-- WORK REQUIRED --
Nothing should change. Output the data exactly.

-- SOURCE DATA --
****************************************

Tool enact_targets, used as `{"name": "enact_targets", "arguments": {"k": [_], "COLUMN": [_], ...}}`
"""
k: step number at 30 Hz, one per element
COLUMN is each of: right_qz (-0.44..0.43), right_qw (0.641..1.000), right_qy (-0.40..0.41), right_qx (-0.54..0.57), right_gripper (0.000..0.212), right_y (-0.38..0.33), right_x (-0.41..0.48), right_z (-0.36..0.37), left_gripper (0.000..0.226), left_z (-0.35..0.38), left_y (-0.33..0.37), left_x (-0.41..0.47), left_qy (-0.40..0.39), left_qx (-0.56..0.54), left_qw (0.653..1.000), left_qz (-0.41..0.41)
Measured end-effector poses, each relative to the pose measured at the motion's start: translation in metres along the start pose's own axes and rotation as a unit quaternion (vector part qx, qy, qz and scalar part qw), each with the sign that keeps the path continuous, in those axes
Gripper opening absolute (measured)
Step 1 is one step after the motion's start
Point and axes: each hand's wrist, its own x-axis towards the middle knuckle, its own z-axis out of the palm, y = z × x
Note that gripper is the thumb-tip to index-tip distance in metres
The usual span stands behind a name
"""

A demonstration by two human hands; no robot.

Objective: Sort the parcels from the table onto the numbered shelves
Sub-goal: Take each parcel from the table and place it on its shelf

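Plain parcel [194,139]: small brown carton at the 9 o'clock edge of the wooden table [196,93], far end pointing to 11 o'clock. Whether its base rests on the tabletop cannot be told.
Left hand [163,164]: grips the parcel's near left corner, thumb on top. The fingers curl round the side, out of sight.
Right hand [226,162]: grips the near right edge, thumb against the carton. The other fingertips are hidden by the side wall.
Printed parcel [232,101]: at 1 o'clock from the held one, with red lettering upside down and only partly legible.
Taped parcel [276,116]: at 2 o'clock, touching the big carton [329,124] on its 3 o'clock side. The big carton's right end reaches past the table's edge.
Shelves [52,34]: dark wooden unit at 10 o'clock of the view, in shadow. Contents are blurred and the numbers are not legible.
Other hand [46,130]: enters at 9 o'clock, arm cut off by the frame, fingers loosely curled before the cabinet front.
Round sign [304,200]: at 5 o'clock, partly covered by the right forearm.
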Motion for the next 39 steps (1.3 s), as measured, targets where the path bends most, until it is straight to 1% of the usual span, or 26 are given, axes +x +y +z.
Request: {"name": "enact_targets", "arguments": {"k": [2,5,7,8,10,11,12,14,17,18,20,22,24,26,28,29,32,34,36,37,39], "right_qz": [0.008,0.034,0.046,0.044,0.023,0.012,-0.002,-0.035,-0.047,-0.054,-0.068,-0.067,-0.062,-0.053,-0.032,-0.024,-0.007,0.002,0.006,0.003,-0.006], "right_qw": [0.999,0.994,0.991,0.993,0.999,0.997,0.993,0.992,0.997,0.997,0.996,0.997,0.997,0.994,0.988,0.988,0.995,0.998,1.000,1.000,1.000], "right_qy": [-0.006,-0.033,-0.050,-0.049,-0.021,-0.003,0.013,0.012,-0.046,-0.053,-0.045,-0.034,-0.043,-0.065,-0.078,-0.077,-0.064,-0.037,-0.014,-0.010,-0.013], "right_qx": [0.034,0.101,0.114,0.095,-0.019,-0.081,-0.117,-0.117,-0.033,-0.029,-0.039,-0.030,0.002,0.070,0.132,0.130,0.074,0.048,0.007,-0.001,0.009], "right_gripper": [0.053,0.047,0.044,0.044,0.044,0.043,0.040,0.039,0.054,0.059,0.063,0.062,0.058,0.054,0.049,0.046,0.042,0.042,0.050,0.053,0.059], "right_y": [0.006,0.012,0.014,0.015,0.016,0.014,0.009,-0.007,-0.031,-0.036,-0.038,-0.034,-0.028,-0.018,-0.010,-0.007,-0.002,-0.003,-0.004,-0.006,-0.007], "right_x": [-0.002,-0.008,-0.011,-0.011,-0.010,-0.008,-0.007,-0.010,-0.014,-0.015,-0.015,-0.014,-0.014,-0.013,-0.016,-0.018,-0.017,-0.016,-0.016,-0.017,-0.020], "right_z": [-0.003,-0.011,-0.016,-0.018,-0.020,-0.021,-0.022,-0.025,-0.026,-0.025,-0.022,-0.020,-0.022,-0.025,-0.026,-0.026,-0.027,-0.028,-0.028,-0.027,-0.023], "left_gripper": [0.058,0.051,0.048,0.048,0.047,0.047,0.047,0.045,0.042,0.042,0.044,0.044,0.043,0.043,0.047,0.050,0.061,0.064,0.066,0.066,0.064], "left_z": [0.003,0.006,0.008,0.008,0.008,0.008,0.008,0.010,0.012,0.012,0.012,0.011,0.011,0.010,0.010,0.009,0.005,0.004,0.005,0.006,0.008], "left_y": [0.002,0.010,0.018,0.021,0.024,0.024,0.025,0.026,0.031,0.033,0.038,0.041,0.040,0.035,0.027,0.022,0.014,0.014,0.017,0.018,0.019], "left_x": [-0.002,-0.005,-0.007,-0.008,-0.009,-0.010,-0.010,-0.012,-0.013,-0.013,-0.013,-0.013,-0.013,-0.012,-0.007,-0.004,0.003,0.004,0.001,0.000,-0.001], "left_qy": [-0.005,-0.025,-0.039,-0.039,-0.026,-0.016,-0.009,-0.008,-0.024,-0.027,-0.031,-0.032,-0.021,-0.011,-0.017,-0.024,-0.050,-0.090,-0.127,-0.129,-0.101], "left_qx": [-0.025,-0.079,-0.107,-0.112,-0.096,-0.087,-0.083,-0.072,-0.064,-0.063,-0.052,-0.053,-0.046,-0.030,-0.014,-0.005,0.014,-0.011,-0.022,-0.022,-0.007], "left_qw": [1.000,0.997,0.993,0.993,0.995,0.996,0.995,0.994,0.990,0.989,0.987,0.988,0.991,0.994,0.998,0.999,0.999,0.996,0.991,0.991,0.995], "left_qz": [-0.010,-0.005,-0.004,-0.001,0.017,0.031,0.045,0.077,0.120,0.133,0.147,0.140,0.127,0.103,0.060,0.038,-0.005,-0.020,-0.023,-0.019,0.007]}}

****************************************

-- SOLUTION TO THIS EXERCISE --
Tool enact_targets, used as `{"name": "enact_targets", "arguments": {"k": [_], "COLUMN": [_], ...}}`
"""
k: step number at 30 Hz, one per element
COLUMN is each of: right_qz (-0.44..0.43), right_qw (0.641..1.000), right_qy (-0.40..0.41), right_qx (-0.54..0.57), right_gripper (0.000..0.212), right_y (-0.38..0.33), right_x (-0.41..0.48), right_z (-0.36..0.37), left_gripper (0.000..0.226), left_z (-0.35..0.38), left_y (-0.33..0.37), left_x (-0.41..0.47), left_qy (-0.40..0.39), left_qx (-0.56..0.54), left_qw (0.653..1.000), left_qz (-0.41..0.41)
Measured end-effector poses, each relative to the pose measured at the motion's start: translation in metres along the start pose's own axes and rotation as a unit quaternion (vector part qx, qy, qz and scalar part qw), each with the sign that keeps the path continuous, in those axes
Gripper opening absolute (measured)
Step 1 is one step after the motion's start
Point and axes: each hand's wrist, its own x-axis towards the middle knuckle, its own z-axis out of the palm, y = z × x
Note that gripper is the thumb-tip to index-tip distance in metres
The usual span stands behind a name
"""

A demonstration by two human hands; no robot.

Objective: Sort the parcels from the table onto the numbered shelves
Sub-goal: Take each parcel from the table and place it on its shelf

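Plain parcel [194,139]: small brown carton at the 9 o'clock edge of the wooden table [196,93], far end pointing to 11 o'clock. Whether its base rests on the tabletop cannot be told.
Left hand [163,164]: grips the parcel's near left corner, thumb on top. The fingers curl round the side, out of sight.
Right hand [226,162]: grips the near right edge, thumb against the carton. The other fingertips are hidden by the side wall.
Printed parcel [232,101]: at 1 o'clock from the held one, with red lettering upside down and only partly legible.
Taped parcel [276,116]: at 2 o'clock, touching the big carton [329,124] on its 3 o'clock side. The big carton's right end reaches past the table's edge.
Shelves [52,34]: dark wooden unit at 10 o'clock of the view, in shadow. Contents are blurred and the numbers are not legible.
Other hand [46,130]: enters at 9 o'clock, arm cut off by the frame, fingers loosely curled before the cabinet front.
Round sign [304,200]: at 5 o'clock, partly covered by the right forearm.
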Motion for the next 39 steps (1.3 s), as measured, targets where the path bends most, until it is straight to 1% of the usual span, or 26 are given, axes +x +y +z.
Request: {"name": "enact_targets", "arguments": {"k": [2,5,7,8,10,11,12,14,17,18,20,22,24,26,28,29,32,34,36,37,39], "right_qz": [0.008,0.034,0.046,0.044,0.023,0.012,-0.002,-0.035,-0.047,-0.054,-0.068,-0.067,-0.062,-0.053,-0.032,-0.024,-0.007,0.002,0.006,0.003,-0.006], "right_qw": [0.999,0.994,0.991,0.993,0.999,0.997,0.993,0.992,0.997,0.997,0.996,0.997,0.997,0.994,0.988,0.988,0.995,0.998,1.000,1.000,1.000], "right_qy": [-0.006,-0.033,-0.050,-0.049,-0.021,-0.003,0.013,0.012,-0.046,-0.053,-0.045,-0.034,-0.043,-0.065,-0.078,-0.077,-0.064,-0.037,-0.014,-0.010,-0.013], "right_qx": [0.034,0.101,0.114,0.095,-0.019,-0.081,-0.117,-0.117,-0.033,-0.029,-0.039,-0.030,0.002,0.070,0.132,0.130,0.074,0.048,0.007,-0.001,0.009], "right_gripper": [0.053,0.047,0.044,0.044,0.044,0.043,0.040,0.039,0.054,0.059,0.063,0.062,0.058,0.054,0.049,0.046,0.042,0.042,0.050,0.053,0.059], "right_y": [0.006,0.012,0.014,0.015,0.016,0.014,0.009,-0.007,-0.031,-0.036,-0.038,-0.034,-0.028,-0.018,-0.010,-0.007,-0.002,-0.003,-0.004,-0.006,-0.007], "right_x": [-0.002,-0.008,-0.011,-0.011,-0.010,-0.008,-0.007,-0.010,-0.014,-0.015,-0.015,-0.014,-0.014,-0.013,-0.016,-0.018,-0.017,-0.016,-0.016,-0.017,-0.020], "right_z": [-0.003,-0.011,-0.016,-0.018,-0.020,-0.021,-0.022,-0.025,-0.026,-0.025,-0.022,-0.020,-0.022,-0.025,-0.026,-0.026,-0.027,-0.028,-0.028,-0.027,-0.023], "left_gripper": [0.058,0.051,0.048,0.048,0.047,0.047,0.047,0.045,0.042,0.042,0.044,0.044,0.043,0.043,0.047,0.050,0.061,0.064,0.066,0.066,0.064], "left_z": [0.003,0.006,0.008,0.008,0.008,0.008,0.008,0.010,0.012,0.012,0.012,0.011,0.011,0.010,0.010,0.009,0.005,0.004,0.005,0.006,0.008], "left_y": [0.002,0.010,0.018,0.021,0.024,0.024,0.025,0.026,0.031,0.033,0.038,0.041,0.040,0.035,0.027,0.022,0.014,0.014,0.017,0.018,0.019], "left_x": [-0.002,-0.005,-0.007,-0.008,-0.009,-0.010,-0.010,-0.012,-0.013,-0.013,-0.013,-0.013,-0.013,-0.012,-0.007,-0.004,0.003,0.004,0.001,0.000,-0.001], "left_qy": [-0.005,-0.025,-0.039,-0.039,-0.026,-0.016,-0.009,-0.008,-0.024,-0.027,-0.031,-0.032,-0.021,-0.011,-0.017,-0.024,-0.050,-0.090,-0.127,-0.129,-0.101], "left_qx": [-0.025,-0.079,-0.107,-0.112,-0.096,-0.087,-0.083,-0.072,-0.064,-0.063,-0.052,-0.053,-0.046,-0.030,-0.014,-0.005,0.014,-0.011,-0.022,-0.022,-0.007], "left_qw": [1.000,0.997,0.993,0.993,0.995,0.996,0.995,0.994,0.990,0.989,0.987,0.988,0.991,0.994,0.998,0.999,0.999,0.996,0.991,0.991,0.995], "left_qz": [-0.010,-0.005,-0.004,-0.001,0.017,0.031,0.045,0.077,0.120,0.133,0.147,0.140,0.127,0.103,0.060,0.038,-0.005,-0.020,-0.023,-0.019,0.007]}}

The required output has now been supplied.